Biometrics. 2012 Dec;68(4):1197-206. doi: 10.1111/j.1541-0420.2012.01785.x. Epub 2012 Sep 28.
Gaussian graphical models have been widely used as an effective method for studying the conditional independency structure among genes and for constructing genetic networks. However, gene expression data typically have heavier tails or more outlying observations than the standard Gaussian distribution. Such outliers in gene expression data can lead to wrong inference on the dependency structure among the genes. We propose a l(1) penalized estimation procedure for the sparse Gaussian graphical models that is robustified against possible outliers. The likelihood function is weighted according to how the observation is deviated, where the deviation of the observation is measured based on its own likelihood. An efficient computational algorithm based on the coordinate gradient descent method is developed to obtain the minimizer of the negative penalized robustified-likelihood, where nonzero elements of the concentration matrix represents the graphical links among the genes. After the graphical structure is obtained, we re-estimate the positive definite concentration matrix using an iterative proportional fitting algorithm. Through simulations, we demonstrate that the proposed robust method performs much better than the graphical Lasso for the Gaussian graphical models in terms of both graph structure selection and estimation when outliers are present. We apply the robust estimation procedure to an analysis of yeast gene expression data and show that the resulting graph has better biological interpretation than that obtained from the graphical Lasso.

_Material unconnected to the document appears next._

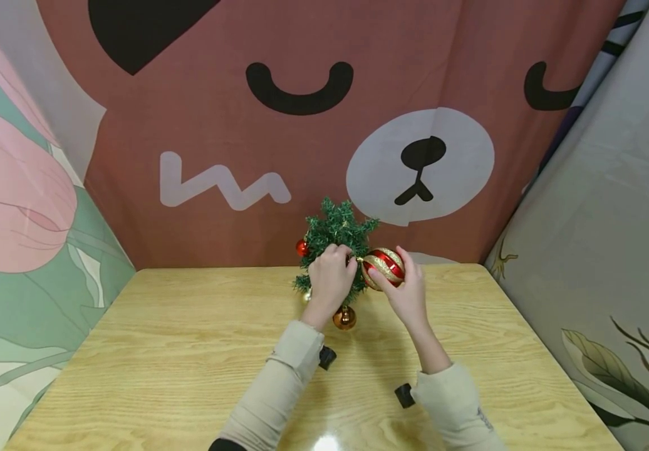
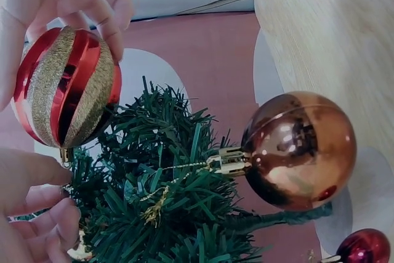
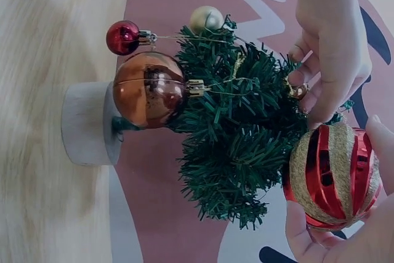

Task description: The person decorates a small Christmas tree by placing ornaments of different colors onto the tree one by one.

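My right hand (image 1: 410, 297) grips a large red bauble with gold glitter stripes (image 1: 383, 269) at the right side of a small green Christmas tree (image 1: 338, 227). At the bauble's gold cap (image 2: 66, 154), thumb and curled fingers of my left hand (image 1: 331, 277) pinch its thin gold hanging string, close against the branches. The fingers partly cover the string. A shiny copper bauble (image 2: 301, 150) hangs on the tree's near side by a gold cord. Beside it in the right wrist view are a small red bauble (image 3: 123, 37) and a pale gold bauble (image 3: 207, 19).
The tree's round pale base (image 3: 89, 124) stands on the light wooden table (image 1: 189, 351), near its back edge. Two small black objects, one dark block (image 1: 327, 357) and another (image 1: 404, 396), lie near the sleeves. Printed cloth (image 1: 217, 125) hangs behind and at both sides.
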The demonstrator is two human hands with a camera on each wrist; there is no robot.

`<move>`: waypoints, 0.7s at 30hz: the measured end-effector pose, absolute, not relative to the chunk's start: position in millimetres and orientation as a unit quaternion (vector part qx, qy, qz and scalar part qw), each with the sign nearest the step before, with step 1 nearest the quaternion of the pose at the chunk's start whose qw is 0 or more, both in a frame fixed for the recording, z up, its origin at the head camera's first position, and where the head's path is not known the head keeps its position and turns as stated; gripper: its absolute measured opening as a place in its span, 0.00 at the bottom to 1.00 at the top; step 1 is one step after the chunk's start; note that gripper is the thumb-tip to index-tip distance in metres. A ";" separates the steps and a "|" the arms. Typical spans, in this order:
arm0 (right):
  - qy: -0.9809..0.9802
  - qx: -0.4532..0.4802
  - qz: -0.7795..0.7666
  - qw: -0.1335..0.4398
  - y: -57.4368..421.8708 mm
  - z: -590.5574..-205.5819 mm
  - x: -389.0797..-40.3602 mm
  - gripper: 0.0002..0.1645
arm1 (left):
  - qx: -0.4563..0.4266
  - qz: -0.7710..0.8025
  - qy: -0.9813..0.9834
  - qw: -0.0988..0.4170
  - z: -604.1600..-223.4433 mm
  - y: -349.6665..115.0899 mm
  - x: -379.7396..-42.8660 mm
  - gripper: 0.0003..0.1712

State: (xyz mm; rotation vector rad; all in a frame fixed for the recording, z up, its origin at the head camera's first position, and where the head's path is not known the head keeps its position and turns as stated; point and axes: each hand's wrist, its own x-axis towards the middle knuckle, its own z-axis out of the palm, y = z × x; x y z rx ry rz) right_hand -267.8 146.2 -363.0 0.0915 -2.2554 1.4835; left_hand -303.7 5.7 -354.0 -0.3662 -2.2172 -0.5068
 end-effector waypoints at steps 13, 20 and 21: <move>-0.835 0.057 0.509 0.201 145.3 -366.6 -251.7 0.44 | -0.154 -0.215 -0.879 0.396 -354.7 5.9 -304.1 0.07; -0.839 0.060 0.497 0.213 143.9 -370.6 -246.0 0.45 | -0.157 -0.248 -0.869 0.398 -354.5 4.5 -304.6 0.06; -0.838 0.063 0.497 0.216 143.4 -371.1 -244.9 0.45 | -0.157 -0.252 -0.869 0.396 -354.5 4.5 -304.6 0.05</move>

高斯图形模型已被广泛用作研究基因间条件独立性结构和构建遗传网络的有效方法。然而,基因表达数据通常比标准高斯分布具有更重的尾部或更多的异常观测值。基因表达数据中的此类异常值可能导致对基因间依赖结构的错误推断。我们为稀疏高斯图形模型提出了一种(l(1))惩罚估计程序,该程序对可能的异常值具有鲁棒性。似然函数根据观测值的偏离程度进行加权,其中观测值的偏离是基于其自身的似然性来衡量的。开发了一种基于坐标梯度下降法的高效计算算法,以获得负惩罚鲁棒化似然的最小值,其中浓度矩阵的非零元素表示基因间的图形链接。在获得图形结构后,我们使用迭代比例拟合算法重新估计正定浓度矩阵。通过模拟,我们证明了在存在异常值的情况下,就图形结构选择和估计而言,所提出的鲁棒方法在高斯图形模型方面比图形拉索方法表现得好得多。我们将鲁棒估计程序应用于酵母基因表达数据的分析,并表明所得图形比从图形拉索方法获得的图形具有更好的生物学解释。